Cette relation est très significative sur l’échantillon de firmes dont le conseil d’administration

compte peu ou pas du tout d’administrateurs externes. Ils ne trouvent aucune relation

significative sur l’échantillon de firmes dont le conseil d’administration compte une majorité

d’administrateurs externes. Nous avons donc inclus, comme variable explicative dans nos

régressions, la proportion d’administrateurs externes (variable EXTCA) ainsi que la taille du

conseil d’administration (variable NBADMCA). Powell (1997) essaye de déterminer, sur un

échantillon de 411 firmes du London Stock Exchange, si les facteurs influençant la probabilité

d’une OPA amicale sont les mêmes que ceux qui influencent une OPA hostile. Il retient,

comme variables de contrôle, le taux de rentabilité économique (résultat d’exploitation divisé

par le total de l’actif), le market-to-book, le niveau de free cash-flow de la firme, la taille mesurée par

le logarithme du total de l’actif net comptable et la proportion d’actifs corporels. Nous avons

inclus ces mêmes variables dans notre étude, nommées respectivement ROA, BTM et FCF.

Les études précédemment citées ont toutes opéré une distinction entre les prises de contrôle

hostiles (soit celles pour lesquelles le conseil d’administration de la cible s’était opposé à l’offre

publique d’achat) et amicales (soit celles pour lesquelles le conseil d’administration de la cible

avait approuvé l’offre publique d’achat). Les prises de contrôle hostiles trouveraient leurs

origines dans le besoin de remplacer une équipe dirigeante qui ne maximiserait pas la valeur de

sa firme, ce qui leur confère un rôle disciplinaire, alors que les prises de contrôle amicales se

feraient pour profiter de synergies qui découleraient du rapprochement entre deux firmes. Les

résultats de Morck, et al. (1988) et de Powell (1997) semblent confirmer la pertinence de cette

distinction.

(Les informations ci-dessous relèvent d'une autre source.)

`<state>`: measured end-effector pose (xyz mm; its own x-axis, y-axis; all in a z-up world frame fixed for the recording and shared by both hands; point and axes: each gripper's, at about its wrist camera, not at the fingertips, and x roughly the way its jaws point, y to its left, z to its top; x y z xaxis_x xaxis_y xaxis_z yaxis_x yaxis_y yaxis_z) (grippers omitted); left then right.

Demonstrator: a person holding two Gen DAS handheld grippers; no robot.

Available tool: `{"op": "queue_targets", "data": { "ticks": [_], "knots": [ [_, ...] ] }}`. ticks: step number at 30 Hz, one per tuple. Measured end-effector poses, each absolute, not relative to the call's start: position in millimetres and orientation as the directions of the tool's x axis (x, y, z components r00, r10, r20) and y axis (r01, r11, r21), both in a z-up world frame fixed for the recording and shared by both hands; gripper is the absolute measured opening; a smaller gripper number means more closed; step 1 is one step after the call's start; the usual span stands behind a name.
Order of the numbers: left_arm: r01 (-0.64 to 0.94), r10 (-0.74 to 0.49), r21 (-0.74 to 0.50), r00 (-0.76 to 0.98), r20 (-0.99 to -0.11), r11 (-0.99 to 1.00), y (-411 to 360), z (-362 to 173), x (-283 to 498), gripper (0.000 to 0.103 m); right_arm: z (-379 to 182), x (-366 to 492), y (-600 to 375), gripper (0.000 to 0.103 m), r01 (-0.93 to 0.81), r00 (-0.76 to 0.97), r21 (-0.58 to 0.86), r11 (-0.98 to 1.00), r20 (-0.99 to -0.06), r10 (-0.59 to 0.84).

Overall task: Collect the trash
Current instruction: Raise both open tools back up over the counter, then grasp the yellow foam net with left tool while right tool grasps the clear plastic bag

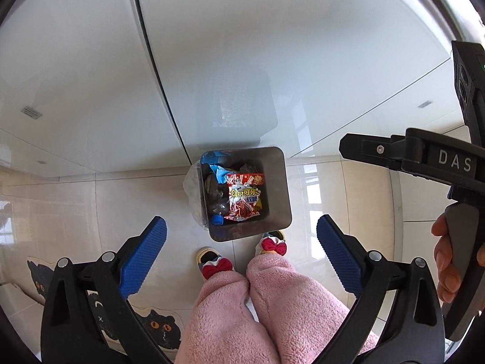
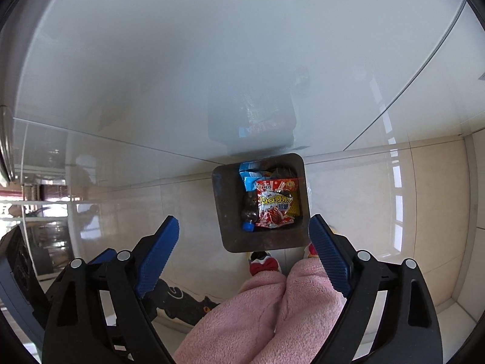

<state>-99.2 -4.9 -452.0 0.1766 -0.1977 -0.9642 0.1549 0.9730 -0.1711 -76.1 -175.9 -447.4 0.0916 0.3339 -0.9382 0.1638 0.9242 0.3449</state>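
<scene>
sitting on the pale tiled floor [image 1: 348,188] against a glossy white cabinet [image 1: 227,60], the square metal trash bin [image 1: 280,188] holds a red snack packet [image 1: 244,195] on top, a crushed bottle with a blue cap [image 1: 217,219] beside it and blue wrappers [image 1: 218,168] behind. what looks like a clear bag [image 1: 194,191] bulges over the bin's left side. just near it stand slippers with red bows [image 1: 217,264] and pink fleece trouser legs [image 1: 242,318]. the left gripper [image 1: 241,242] hangs above, jaws spread wide, nothing between them; the right gripper [image 2: 244,244] likewise gapes empty over the bin. a cat-print mat [image 1: 157,326] lies to the left.
</scene>
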Motion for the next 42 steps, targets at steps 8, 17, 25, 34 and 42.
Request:
{"op": "queue_targets", "data": {
  "ticks": [8, 17, 25, 34, 42],
  "knots": [
    [0.143, -0.204, -0.167, 0.308, -0.929, 0.976, 1, -359, -81, 0.095, -355, -71, -197, 0.099, 0.147, 0.202, 0.345, 0.927, -0.928, 0.314],
    [0.144, -0.207, -0.159, 0.434, -0.877, 0.977, 6, -267, -51, 0.095, -239, -48, -218, 0.099, 0.099, 0.388, 0.349, 0.932, -0.876, 0.287],
    [0.140, -0.196, -0.144, 0.517, -0.833, 0.980, 7, -225, -5, 0.095, -188, -2, -235, 0.100, 0.092, 0.501, 0.347, 0.933, -0.826, 0.258],
    [0.107, -0.163, -0.124, 0.572, -0.804, 0.987, 12, -205, 57, 0.095, -176, 51, -243, 0.099, 0.087, 0.548, 0.311, 0.946, -0.808, 0.215],
    [0.070, -0.142, -0.125, 0.575, -0.806, 0.990, 18, -210, 95, 0.095, -183, 85, -241, 0.099, 0.067, 0.541, 0.295, 0.953, -0.813, 0.214]
  ]
}}
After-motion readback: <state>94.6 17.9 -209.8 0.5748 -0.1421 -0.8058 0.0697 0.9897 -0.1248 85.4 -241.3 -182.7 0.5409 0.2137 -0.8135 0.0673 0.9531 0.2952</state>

Sur notre échantillon, tous les changements de contrôle ayant eu lieu se sont faits

sur la base d’opérations amicales et il est donc opportun de se demander dans quelle mesure les

variables de contrôle que nous avons incluses dans nos régressions sont pertinentes. Il

semblerait pourtant que l’on puisse attribuer un rôle disciplinaire aux prises de contrôle

amicales. En effet, sur le marché français, Riva et Thauvron (2003) montrent que les cibles

d’OPA enregistrent une performance à long terme négative préalablement à la réalisation de

l’opération. Bien que les auteurs ne précisent pas le caractère hostile des opérations retenues, il

est fort probable que leur échantillon soit constitué en majorité de prises de contrôle amicales,

puisque ce type d’opération constitue la très grande majorité des OPA sur le marché français.

Sur le marché anglais, Weir et Laing (2002) démontrent que les prises de contrôle amicales

peuvent aussi avoir un rôle disciplinaire.